A Technique for Accelerating Characteristic 2 Elliptic Curve Cryptography

摘要

In this paper we describe a novel approach for speeding up the computations of characteristic 2 elliptic curve cryptography. Using a projective space such as the Lopez-Dahab space [1] for representing point coordinates we accelerate point additions and point doublings by introducing a novel way for multiply elements in finite fields of the form GF(2{sup}m). Our technique uses a CPU instruction for carry-less multiplication (GFMUL) and single iteration Karatsuba-like formulae [2] for computing the carry-less product of large degree polynomials in GF(2). It then performs the reduction of the carry-less product of these polynomials by taking into account the fact that many curves specify fields with irreducible polynomials which are sparse.
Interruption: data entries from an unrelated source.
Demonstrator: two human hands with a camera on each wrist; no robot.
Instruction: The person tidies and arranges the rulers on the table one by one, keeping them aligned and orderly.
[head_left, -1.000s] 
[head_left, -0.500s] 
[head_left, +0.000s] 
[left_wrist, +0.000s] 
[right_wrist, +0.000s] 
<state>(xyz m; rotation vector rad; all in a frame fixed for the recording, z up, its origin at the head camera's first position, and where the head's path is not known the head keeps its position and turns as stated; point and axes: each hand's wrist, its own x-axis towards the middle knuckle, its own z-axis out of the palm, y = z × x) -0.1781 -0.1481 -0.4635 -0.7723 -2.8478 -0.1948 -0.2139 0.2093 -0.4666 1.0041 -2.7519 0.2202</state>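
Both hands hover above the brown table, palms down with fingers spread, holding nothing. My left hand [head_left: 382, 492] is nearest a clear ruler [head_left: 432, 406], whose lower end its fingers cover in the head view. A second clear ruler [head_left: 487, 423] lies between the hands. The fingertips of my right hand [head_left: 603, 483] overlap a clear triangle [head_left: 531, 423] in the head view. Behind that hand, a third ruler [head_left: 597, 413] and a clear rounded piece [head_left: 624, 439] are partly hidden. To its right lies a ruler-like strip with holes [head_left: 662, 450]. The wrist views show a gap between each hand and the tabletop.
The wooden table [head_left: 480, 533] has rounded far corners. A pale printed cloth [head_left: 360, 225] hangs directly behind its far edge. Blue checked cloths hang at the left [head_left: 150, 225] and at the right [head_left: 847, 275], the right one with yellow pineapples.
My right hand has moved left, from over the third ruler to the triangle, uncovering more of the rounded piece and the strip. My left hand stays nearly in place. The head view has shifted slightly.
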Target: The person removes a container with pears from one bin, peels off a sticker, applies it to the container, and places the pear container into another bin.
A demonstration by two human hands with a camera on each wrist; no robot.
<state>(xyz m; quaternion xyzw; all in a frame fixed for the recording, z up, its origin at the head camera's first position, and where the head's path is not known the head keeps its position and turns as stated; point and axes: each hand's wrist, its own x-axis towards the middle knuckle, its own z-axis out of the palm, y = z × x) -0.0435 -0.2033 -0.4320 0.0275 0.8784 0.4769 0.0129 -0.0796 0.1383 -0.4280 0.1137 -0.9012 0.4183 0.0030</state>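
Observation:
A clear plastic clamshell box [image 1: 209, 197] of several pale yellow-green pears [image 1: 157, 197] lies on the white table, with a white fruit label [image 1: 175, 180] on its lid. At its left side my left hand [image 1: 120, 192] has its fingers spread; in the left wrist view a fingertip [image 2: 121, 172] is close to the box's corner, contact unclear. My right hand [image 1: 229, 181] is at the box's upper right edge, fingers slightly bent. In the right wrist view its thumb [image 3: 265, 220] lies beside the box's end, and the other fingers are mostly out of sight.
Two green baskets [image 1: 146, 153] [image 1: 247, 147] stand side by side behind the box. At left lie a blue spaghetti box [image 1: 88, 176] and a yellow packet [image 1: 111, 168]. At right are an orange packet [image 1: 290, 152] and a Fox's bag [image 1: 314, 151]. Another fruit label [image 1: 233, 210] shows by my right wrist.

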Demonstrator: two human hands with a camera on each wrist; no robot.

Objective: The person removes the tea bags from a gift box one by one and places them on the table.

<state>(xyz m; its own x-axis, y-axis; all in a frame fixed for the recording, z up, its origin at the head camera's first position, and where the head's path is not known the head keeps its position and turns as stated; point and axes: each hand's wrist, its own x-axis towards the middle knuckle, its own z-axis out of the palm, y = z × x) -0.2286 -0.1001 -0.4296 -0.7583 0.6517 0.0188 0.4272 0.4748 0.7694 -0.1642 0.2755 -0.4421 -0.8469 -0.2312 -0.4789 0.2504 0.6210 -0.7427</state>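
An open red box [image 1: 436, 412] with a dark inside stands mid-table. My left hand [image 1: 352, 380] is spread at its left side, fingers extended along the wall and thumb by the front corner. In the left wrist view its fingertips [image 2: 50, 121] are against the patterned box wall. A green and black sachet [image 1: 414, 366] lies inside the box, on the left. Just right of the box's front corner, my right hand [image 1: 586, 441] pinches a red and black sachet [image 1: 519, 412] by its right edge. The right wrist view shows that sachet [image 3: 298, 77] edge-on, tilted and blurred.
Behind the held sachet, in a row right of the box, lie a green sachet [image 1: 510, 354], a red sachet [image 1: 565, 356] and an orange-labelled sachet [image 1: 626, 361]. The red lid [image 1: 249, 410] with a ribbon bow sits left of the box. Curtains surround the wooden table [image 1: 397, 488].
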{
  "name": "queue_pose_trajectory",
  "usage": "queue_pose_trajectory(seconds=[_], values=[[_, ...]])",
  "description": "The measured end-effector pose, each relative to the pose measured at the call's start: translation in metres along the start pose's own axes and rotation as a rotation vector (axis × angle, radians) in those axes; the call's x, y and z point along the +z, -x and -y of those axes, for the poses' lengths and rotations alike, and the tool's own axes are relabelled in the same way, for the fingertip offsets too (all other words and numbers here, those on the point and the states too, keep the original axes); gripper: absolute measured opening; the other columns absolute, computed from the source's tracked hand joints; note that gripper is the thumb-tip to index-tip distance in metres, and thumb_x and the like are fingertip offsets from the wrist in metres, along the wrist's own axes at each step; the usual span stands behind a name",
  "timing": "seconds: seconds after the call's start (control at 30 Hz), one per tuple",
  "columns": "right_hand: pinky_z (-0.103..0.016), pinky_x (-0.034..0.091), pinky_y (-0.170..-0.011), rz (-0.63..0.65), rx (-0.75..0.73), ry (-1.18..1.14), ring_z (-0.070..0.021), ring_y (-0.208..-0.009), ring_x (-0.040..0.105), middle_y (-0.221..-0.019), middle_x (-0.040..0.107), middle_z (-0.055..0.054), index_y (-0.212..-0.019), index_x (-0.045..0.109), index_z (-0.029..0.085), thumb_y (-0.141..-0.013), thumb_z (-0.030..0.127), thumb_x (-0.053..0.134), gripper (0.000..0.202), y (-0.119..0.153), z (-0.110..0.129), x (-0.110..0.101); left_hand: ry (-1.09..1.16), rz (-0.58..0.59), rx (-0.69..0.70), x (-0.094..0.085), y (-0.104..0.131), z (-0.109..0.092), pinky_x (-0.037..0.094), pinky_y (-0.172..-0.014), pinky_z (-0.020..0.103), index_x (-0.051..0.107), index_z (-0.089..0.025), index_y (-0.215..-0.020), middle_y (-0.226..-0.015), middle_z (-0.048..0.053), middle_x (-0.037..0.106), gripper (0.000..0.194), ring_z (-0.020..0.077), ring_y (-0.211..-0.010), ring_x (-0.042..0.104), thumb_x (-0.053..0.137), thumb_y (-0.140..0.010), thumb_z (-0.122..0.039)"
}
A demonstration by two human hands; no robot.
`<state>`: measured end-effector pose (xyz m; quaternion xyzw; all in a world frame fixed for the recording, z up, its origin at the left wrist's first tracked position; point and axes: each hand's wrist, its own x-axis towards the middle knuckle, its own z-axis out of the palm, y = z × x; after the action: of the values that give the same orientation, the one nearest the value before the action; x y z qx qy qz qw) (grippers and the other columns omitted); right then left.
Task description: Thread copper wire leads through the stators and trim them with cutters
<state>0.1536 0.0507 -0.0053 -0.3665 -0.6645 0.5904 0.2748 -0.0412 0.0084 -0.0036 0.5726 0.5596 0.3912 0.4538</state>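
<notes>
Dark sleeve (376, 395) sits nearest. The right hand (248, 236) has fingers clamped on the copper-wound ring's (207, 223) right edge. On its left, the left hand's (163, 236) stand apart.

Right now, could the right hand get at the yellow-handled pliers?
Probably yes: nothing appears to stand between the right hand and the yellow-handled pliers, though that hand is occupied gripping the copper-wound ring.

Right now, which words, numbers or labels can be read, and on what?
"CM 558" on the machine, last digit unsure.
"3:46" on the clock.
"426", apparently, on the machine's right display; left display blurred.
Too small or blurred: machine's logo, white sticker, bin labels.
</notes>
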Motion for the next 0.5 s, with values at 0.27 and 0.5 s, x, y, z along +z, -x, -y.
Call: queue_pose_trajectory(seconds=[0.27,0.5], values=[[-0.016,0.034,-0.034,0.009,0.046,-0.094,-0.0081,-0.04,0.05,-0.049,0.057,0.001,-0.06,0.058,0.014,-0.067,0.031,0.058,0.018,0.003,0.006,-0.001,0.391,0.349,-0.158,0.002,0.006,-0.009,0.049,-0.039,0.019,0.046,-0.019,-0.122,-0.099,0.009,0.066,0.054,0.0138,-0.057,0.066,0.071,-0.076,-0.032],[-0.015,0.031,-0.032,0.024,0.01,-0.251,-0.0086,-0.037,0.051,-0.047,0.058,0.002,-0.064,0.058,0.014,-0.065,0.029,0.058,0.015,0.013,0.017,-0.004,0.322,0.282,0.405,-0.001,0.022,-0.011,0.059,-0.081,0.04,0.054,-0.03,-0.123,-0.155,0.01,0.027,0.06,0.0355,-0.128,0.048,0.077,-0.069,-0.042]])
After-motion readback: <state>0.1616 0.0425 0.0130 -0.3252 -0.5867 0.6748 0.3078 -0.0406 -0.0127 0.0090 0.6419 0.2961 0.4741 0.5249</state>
For example NIST curves specify polynomials with either three terms (trinomials) or five terms (pentanomials). We demonstrate results from a prototype implementation showing that our technique speeds up Elliptic Curve Diffie Hellman based on the NIST B-233 curve by 55% in software on a 3.6 GHz Pentium 4 processor. If a 3 clock latency GFMUL instruction is introduced to the CPU then the acceleration factor becomes 5.2×. We also show that further software optimizations have the potential to further increase the speedup beyond 10×.